«La notizia della scomparsa di Caterina Rondelli suscita profondo dolore. Psicologa affermata, a lungo dirigente nel mondo sanitario, esponente di rango dell’associazionismo cittadino: Caterina Rondelli ha saputo esprimere autorevolezza e dinamicità in tutte gli ambienti che ha praticato, sia in ambito professionale, sia nel volontariato di servizio. Propositiva, generosa ed efficiente nel mettere in campo progetti di carattere sociale, culturale e pedagogico, con un’attenzione specifica rivolta alle realtà più fragili, Caterina ha sempre messo a disposizione della città la sua esperienza e le sue competenze. Chi ha avuto l’onore di essere legato a lei da amicizia e dalla condivisione dell’impegno civico e politico, ne ricorda la predisposizione al confronto e la lealtà.
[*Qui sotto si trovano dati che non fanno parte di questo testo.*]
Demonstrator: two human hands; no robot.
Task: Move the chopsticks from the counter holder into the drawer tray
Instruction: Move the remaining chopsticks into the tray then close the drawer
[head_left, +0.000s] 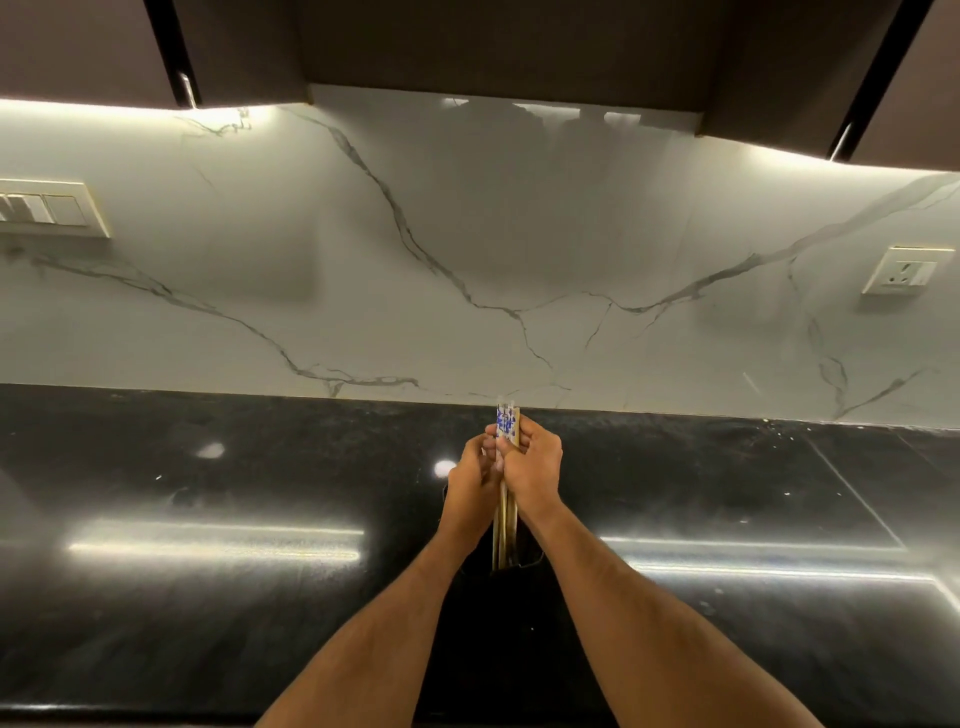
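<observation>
A bundle of pale wooden chopsticks (505, 525) stands upright over the black counter (208, 597), its top ends in clear wrappers with blue print. My left hand (470, 486) and my right hand (535, 470) are both closed around the bundle's upper part, pressed together from either side. The lower tips reach into a dark holder (511, 564) that blends with the counter and is hard to make out. No drawer or tray is in view.
A white marble backsplash (467, 260) rises behind the counter. A switch panel (49, 208) sits on it at the left and a wall socket (906, 270) at the right. Dark upper cabinets (493, 47) hang overhead.
</observation>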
A nome dell’Amministrazione comunale di Forlì esprimo i sentimenti di cordoglio e vicinanza al marito Dino, alla figlia Maddalena e ai familiari tutti, unendo in un grande abbraccio colleghi e amici» il pensiero e il ricordo del sindaco di Forlì Gian Luca Zattini.
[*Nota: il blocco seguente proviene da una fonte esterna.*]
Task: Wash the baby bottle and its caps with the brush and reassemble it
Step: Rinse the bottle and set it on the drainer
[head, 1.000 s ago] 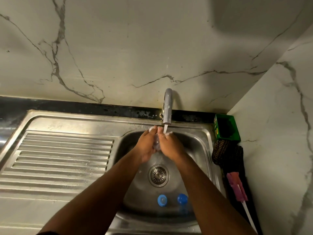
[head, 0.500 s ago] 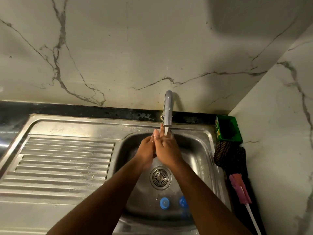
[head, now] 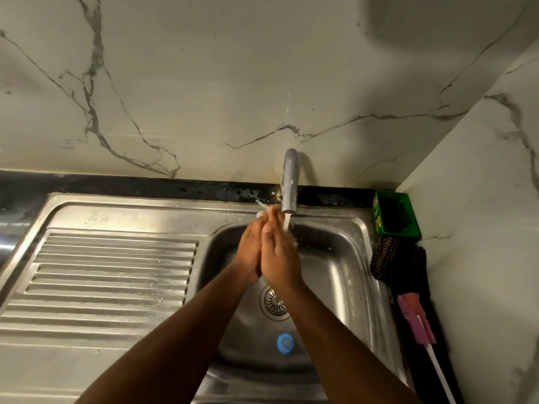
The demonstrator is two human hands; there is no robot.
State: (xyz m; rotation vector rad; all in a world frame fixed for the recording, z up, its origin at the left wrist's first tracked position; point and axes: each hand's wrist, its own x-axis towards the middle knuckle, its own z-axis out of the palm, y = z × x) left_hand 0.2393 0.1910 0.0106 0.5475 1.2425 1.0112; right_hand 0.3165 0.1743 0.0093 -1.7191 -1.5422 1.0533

“Caterina Rondelli ha dedicato la sua vita all’impegno civile e sociale, distinguendosi per la generosità e l’energia contagiose che hanno lasciato un segno profondo in tutti coloro che hanno avuto la fortuna di conoscerla”. Così Paola Casara, presidente dell’associazione culturale La Civica Forlì Cambia ricorda Caterina Rondelli, membro del direttivo dell’associazione culturale e figura di riferimento per l’intera comunità. “Caterina era una di quelle persone rare, sempre ottimista e propositiva, che sapevano davvero fare gruppo – la ricorda commossa -. Era sempre positiva, piena di energie, collaborativa. Sapeva creare legami autentici: generosissima, non esitava ad aprirti la porta di casa tanto che ci invitava spesso a cena a casa sua”.
Il suo impegno per la collettività è sempre stato massimo. Attiva nel Lions Club, Caterina si distingueva per la sua capacità propositiva, in particolare nelle progettualità rivolte ai giovani e alle donne, collaborando costantemente anche con l’Amministrazione comunale. Amava profondamente gli animali e la sua casa era popolata da tanti amici a quattro zampe che aveva adottato, uno specchio della sua grande sensibilità. “Con Caterina il rapporto è sempre andato oltre quello associativo – prosegue Casara -. Eravamo nate lo stesso giorno e tra noi scherzavamo spesso sul fatto che, proprio per questo, tante cose ci accomunavano. È stata un’amica vera, che mi è stata vicina anche nei momenti più difficili. Anche di fronte alla malattia così veloce, ha mantenuto quel suo ottimismo che la caratterizzava. Venerdì scorso sono andata a trovarla all’Irst: era lucida e coraggiosa come sempre. Nei direttivi cercava sempre di essere conciliante, aveva una voglia inesauribile di spendersi in prima persona. Pensava in grande ed era una spinta forte per tutti noi. Mi mancherà tantissimo“.
«È sempre un dolore quando muore qualcuno, poi ci sono i ricordi di vario tipo che riaffiorano alla mente, sapere che non sei più con noi cara Caterina Rondelli fa sentire pesante la tua mancanza, sei sempre stata irruenta e delicata, hai sempre dato vita a un rapporto che non poteva che essere di amicizia, amicizia pura sincera e serena. Resterà indelebile il tuo impegno politico svolto con dedizione nella compagine della lista civica di “Forlì Cambia” dove assieme abbiamo dato un contributo che resterà memorabile negli annali forlivesi, dove i tuoi suggerimenti preziosi hanno fruttato il meglio. Esprimo le condoglianze mie personali e quelle di Noi Moderati al marito Dino e alla figlia Maddalena non che a tutti i parenti e amici» il commento di Daniele La Bruna coordinatore Politico di Noi Moderati Forlì-Cesena.